I don’t think it take much research at all to know that his recent flight was not the end goal of Blue Origin.
magnet
4543
Most of this also applied to zeppelins.
We like to make the joke around here that a bunch of us are old men yelling at clouds and, well… sometimes it’s true.
Thrag
4545
He totally has the wrong idea. You need to build luxury self-sustaining orbital stations for the rich flee from Earth to when it becomes uncomfortable to continue to inhabit.
Freeside - Why wait?
At a spending pace on the order of $1b per year, I’m not at all sure it matters what their end goal is.
Yes, exactly.
I mean, you can argue that the reusable first stage rocket booster has some long-term utility, but the spacecraft itself is useless in any serious attempt to explore or colonize space. It’s a junket box.
Timex
4547
I don’t think you’re right, dude. There’s nowhere to go, because there’s no way to get there. Getting people up into orbit means that you can build more stuff in orbit.
Blue origin’s goal here is not to send rich people into space for sightseeing tours. That’s just PR stuff, as part of a longer roadmap. It demonstrates the feasibility of a commercial entity doing this.
Someone would have to be an idiot to think that Bezos did all this because he wanted to take a trip into space.
Bezos spend a bunch a money on something outrageous? It is to laugh.
This seems like a meaningless response whose only purpose looks like defending some initial snark with more snark.
‘Seems’ is doing a lot of work there, Mark.
We spent real money on manned space exploration back in the day, an average of $20 billion in current dollars per year, and as I said earlier, what Bezos is spending is a tiny fraction of that. That he’s managed to not even equal the achievement of Alan Shepard’s mission of 60 years ago is hardly surprising, and it doesn’t really bode well for whatever he says Blue Origin’s plans are.
Now, that’s an argument you can disagree with if you like, but what you can’t do is pretend it isn’t being offered. If that’s what you want to do, just go ahead and put me on ignore. That’s a far easier way to pretend I’m not saying anything, and less annoying for both of us.
Thrag
4552
I mean he really doesn’t seem the type of guy to spend loads of cash on weird vanity projects.
Do we need space tourism for those breakthroughs, or will they come from the commercial exploration/exploitation of space? I’m not a rocket naysayer, I’m just naysaying that space tourism is particularly important, especially since it’s just blowing millions of dollars to scrape the upper atmosphere and get your rich person card punched. If there was a space hotel or a moonbase or something then yeah, you’ve got a transportation angle.
There’s a sequence in Summer of Soul where people in the audience are being interviewed about the moon landing and expressing skepticism about all of it while there are very real problems down here on Earth. So this debate is an oldie but a goodie!

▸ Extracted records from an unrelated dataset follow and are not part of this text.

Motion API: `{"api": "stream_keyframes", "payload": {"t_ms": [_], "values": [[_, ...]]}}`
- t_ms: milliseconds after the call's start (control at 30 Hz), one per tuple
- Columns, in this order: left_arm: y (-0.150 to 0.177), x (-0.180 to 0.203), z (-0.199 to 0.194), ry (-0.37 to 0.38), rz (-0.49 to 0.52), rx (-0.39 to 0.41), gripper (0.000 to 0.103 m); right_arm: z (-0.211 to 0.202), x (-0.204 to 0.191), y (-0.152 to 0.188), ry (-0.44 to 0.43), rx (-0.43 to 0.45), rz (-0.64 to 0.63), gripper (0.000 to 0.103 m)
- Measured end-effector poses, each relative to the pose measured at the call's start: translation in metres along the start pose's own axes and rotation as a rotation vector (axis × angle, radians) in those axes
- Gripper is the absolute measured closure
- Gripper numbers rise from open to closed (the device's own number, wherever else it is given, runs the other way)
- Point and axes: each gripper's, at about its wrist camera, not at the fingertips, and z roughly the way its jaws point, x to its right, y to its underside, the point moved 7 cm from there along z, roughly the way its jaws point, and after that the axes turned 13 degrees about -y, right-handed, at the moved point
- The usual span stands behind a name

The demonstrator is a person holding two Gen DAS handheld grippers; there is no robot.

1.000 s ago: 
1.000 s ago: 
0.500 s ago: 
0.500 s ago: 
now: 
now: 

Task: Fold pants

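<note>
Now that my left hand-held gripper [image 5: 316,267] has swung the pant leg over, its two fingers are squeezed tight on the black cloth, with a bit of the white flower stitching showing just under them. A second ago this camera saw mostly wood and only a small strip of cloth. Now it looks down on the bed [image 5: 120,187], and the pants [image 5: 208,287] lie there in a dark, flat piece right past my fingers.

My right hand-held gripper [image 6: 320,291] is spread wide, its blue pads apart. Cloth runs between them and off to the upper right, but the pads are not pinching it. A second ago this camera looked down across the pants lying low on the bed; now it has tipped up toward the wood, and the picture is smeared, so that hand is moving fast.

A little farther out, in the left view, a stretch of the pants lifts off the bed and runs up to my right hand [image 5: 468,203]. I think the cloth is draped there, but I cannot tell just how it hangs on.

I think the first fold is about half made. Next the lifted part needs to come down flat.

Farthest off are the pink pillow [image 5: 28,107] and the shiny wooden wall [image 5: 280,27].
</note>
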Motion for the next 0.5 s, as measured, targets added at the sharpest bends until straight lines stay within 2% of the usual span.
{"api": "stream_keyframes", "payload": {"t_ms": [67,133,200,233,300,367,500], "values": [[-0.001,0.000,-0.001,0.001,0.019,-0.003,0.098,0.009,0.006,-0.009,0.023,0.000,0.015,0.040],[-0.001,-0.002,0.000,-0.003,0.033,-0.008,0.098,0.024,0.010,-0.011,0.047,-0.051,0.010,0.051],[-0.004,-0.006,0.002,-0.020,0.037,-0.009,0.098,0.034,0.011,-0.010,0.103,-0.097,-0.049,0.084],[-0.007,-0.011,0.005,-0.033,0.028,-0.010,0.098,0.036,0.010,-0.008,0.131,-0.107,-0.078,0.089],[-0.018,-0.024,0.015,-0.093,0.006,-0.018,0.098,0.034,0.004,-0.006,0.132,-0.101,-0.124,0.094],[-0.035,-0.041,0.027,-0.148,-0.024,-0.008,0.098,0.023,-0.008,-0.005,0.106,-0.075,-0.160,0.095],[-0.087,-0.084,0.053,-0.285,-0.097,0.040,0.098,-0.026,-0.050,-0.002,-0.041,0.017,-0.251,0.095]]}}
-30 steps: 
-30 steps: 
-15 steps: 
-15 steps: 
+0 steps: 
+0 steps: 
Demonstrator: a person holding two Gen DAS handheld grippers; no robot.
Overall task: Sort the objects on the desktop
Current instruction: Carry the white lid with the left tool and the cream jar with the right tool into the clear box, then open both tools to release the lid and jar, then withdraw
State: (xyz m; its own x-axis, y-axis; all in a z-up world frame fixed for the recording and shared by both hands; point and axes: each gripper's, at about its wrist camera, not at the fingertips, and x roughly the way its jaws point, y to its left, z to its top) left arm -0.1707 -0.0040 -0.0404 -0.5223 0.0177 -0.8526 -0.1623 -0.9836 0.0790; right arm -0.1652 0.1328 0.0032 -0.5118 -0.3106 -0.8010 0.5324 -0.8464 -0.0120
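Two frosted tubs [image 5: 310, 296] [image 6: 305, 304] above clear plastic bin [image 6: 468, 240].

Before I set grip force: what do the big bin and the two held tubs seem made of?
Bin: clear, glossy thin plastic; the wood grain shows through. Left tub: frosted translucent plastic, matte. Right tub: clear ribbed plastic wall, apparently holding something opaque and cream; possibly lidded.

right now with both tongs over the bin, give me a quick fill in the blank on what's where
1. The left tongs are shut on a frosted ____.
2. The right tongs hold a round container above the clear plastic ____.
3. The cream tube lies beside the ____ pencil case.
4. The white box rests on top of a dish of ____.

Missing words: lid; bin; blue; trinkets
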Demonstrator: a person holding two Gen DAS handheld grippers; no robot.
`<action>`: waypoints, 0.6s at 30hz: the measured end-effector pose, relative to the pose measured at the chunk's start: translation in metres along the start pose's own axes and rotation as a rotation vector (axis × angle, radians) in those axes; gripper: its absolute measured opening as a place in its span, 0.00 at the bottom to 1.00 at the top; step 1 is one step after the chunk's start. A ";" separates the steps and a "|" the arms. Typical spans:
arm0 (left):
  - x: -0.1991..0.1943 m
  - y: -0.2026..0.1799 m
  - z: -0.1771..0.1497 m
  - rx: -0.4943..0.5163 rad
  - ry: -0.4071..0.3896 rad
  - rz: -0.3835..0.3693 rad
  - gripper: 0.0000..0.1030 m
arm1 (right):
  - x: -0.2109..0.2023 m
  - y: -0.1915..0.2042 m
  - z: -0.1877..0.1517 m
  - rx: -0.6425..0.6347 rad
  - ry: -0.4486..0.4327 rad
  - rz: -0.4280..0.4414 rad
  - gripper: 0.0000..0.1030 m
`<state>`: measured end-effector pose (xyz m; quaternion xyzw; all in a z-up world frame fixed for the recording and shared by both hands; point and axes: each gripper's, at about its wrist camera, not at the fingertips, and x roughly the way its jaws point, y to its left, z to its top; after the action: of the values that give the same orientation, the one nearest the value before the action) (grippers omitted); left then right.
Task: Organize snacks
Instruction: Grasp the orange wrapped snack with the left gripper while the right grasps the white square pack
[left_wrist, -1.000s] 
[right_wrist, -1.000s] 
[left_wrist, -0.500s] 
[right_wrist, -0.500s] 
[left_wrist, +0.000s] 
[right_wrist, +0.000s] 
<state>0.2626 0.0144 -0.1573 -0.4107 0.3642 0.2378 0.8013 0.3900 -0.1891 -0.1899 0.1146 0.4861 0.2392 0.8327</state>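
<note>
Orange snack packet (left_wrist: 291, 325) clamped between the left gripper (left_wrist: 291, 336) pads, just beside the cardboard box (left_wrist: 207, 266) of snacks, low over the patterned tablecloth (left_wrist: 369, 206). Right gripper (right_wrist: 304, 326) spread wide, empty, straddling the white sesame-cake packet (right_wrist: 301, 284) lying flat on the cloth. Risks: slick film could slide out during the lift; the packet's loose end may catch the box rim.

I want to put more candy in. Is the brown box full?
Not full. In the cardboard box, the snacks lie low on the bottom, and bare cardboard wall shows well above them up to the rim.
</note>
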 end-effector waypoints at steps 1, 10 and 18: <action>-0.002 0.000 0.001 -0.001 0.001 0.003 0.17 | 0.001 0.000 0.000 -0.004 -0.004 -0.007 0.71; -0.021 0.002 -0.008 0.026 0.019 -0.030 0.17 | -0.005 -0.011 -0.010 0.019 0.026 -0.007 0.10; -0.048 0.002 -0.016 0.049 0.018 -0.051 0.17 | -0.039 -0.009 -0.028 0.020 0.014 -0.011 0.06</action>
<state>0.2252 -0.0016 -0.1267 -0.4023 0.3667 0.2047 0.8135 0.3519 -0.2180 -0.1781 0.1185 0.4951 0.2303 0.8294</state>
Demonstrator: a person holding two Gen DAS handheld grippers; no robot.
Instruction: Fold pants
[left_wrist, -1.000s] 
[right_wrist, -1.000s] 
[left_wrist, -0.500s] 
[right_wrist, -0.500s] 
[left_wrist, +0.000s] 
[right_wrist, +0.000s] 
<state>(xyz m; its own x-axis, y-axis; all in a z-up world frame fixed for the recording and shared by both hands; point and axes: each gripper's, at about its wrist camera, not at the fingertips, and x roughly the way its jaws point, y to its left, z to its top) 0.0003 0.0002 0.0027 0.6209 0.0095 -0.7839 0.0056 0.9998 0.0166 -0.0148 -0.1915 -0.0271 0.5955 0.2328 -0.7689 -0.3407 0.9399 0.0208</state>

One especially insightful segment is devoted to the Apollo 11 moon landing nationally televised during the summer of 1969. Questlove cuts away from grainy black and white NASA videos to show Walter Cronkite and other TV reporters interviewing unimpressed black festival goers. One articulate interviewee declares that the moon landing is in no way more important than the speakers and musicians celebrating black unity at Mount Morris Park. Another young man cooly condemns the waste of taxpayer money on space exploration when it could be used to eradicate poverty and racist oppression here on Earth.